▸ **Assignment**: In the following material, identify every line holding the string "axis" and return it.

-*-

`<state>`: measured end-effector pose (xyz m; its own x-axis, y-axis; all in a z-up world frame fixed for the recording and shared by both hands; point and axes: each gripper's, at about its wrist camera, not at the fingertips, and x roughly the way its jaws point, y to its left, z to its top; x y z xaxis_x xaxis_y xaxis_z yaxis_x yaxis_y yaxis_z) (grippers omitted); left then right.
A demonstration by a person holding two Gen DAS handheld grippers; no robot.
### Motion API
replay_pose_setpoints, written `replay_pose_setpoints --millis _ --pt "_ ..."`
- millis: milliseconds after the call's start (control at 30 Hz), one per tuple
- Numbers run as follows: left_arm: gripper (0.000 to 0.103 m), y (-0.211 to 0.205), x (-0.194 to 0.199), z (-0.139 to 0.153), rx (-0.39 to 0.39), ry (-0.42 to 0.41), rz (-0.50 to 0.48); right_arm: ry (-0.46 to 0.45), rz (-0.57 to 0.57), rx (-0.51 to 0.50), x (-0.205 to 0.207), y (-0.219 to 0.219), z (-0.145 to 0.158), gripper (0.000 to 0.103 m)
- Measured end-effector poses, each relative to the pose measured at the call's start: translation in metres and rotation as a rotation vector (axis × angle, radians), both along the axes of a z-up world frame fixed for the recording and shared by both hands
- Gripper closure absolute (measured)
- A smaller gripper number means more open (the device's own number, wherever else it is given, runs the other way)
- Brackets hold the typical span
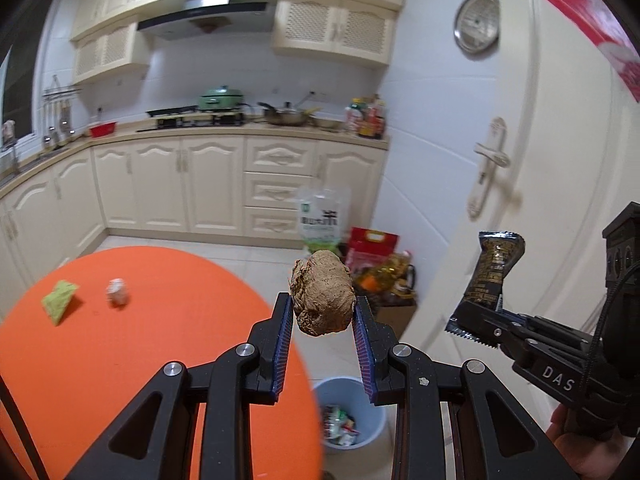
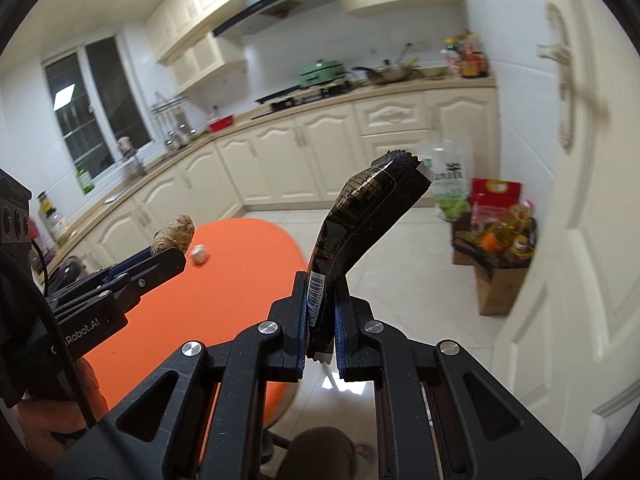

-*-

▸ **Task solution**:
`<state>`: measured end-effector pose (xyz m; its own x-axis, y-axis; all in a z-up world frame fixed for the recording and shared by both hands; point and axes: each gripper's, at about its wrist camera, not at the fingertips, and x roughly the way its jaws point, y to its left, z to its top; x y z xaxis_x xaxis_y xaxis_z yaxis_x yaxis_y yaxis_z) (grippers omitted); left then right.
- Measured end-effector poses, each relative to the pose measured at the call's start: translation in metres and rotation as a rotation vector (axis × angle, radians), both along the axes of a z-up world frame fixed for the recording and shared by both hands

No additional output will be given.